Exercising regularly for a minimum of 30 minutes can reduce your blood pressure significantly by 4-9 mm of mercury. Make sure you exercise daily because once you stop exercising, your blood pressure will rise again.
If you are at the stage of prehypertension, then regular exercise can prevent you from developing full-blown hypertension.
Walking, jogging, cycling, dancing, or swimming are some of the best exercises that will help you in reducing the blood pressure.
5. LIMIT ALCOHOL INTAKE:

Alcohol can have a negative as well as a positive impact on your hypertension. Alcohol in a small amount can lower the blood pressure by 2-4 mm Hg.
However, alcohol loses its positive effect once it is taken beyond a healthy amount. One drink in a day is normal for women and men over the age of 65, and for the men below the age of 65, it is two drinks a day. One drink means five ounces of wine, 12 ounces of beer, or 1.5 ounces of 80-proof liquor.
So, when you drink beyond a healthy limit, your blood pressure raises by several points. It might also reduce the effect of blood pressure medications.
6. CUT BACK ON SODIUM:

Even just a slight slacking back on sodium can lower your blood pressure by 2-8 mm Hg. The effect of sodium on blood pressures varies from person to person.
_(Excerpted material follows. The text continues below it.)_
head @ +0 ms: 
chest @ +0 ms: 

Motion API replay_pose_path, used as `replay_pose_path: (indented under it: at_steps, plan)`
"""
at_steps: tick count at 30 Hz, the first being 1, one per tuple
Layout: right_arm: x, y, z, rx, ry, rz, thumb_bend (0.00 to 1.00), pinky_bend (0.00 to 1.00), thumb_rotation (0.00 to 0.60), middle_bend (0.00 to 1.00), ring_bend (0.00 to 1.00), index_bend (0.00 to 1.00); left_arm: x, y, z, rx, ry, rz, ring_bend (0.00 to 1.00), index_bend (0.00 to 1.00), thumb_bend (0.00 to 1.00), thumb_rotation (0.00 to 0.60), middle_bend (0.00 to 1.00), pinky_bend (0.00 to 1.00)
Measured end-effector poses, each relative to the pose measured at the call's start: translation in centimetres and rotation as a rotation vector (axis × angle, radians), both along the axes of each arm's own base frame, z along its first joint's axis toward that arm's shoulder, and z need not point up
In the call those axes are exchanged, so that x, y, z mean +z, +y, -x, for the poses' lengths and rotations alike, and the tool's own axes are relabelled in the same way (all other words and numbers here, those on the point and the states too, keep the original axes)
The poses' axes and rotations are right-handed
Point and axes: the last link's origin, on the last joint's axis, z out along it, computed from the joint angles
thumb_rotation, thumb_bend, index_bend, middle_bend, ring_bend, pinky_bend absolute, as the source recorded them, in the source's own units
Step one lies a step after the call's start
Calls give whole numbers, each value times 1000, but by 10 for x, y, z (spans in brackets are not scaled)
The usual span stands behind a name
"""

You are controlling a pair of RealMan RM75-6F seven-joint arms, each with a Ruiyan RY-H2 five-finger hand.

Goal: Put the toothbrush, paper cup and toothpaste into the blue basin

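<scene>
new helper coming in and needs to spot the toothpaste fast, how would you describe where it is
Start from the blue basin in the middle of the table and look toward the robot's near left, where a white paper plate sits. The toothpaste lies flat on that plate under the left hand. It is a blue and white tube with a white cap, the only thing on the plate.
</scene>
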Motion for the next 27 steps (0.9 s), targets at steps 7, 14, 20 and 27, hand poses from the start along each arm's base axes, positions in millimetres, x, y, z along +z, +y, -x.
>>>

So, on average, you should take sodium less than 2,300 mg a day.
Read the food label while shopping; go for low-sodium food items and beverages. Avoid processed food; they usually contain a high amount of sodium. Instead of salt use more herbs and spices to add flavor.
Cutting down on sodium will be difficult in the beginning, but you will ease into it, and our palate will become used to it.
7. NO SMOKING:

Every time you smoke, it increases your blood pressure. Quitting smoking will be a great step towards treating hypertension and it is also great for overall body health. A person who smokes has a lower life expectancy as compared to a non-smoker.
8. RELAX YOURSELF:

Chronic stress is one of the important factors that lead to hypertension. Normal stress can also contribute to high blood pressure if you react to the situation by junking, smoking, or drinking alcohol.
Give yourself time to do stuff; don’t try to do all at once. If you have difficulty talk to someone, don’t get all worked up about it.
Take at least 15 minutes a day to just sit quietly and do nothing.
9. LIMIT THE INTAKE OF CAFFEINE:

While caffeine can increase your blood pressure by 10 mm Hg in people who are not an occasional drinker, it has little or no effect on people who are occasional coffee drinkers.
To see if coffee affects you, check your blood pressure within 30 minutes of consuming a caffeine drink. If your blood pressure increases by 5-10 mm Hg, then you might want to avoid coffee or any other caffeine drink.
10. SURROUND YOURSELF WITH POSITIVE PEOPLE:

The supportive surrounding can help you in living a healthy life. They will encourage you to take care of yourself.
They may join you on the exercise program, to motivate you. If you need support beyond your loved ones, you can join a support group too.
There you will find people with whom you can connect on the same level, and motivate each other.